Evaluating Ginn this season was impossible because he only threw three innings for Mississippi State.
MLB.com still ranks Ginn as the 44th-best prospect in this draft class, noting his fastball and slider were plus pitches at his best with a changeup that was above-average.
Ginn is a known quantity, of sorts, because he was a first-round draft pick by the Los Angeles Dodgers (No. 30 overall) in 2018.
It will be interesting to see how teams evaluate Ginn as a prospect this year since he's just two months removed from having elbow reconstruction surgery. If Ginn is able to return at full strength, he's got the ceiling of a No. 2 starter. Finding that kind of arm in the second round could be appealing for a team that wants to take a chance on selecting him.
Justin Lange, RHP, Llano HS (TX)
Texas right-handed pitcher Justin Lange might be the most intriguing pitcher in this draft, with his huge ceiling suggesting he could slot in at the top of a rotation if all goes right.
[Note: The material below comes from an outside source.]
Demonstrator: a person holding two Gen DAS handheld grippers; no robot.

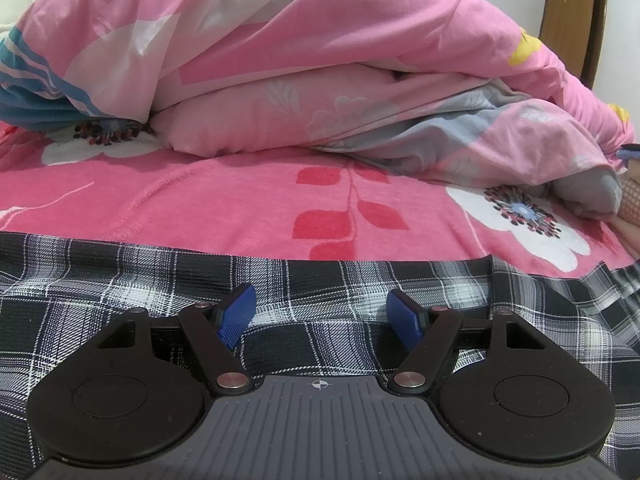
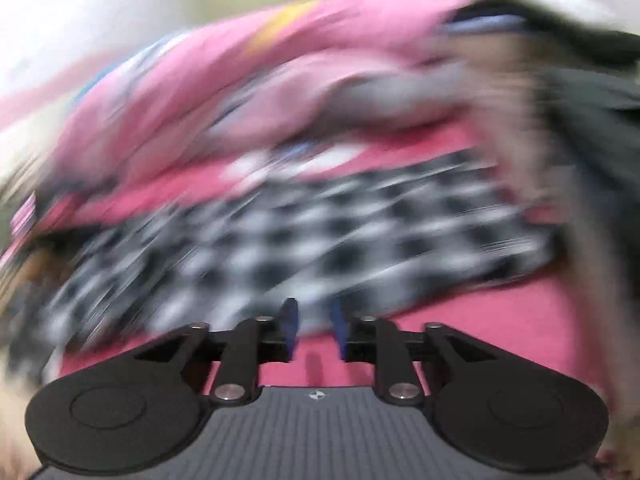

The Athletic's Keith Law has Lange ranked as the No. 26 prospect in this class, citing his "[Max] Scherzer delivery and body; he's 6'5" and 210 or so now, having put on 25-30 pounds in the last year."
Lange's stuff can also resemble Scherzer's when he's firing on all cylinders. MLB.com noted his fastball occasionally touched 100 mph this spring but would more routinely sit around 94-95 with "some run and sink at lower velocities and less life at the higher end of his velocity range."
At this point in his development, Lange is essentially all hope and projection. He won't turn 19 until September, so any team that believes in his ability to go from a raw thrower to a pitcher with proper coaching could end up with a No. 2 starter.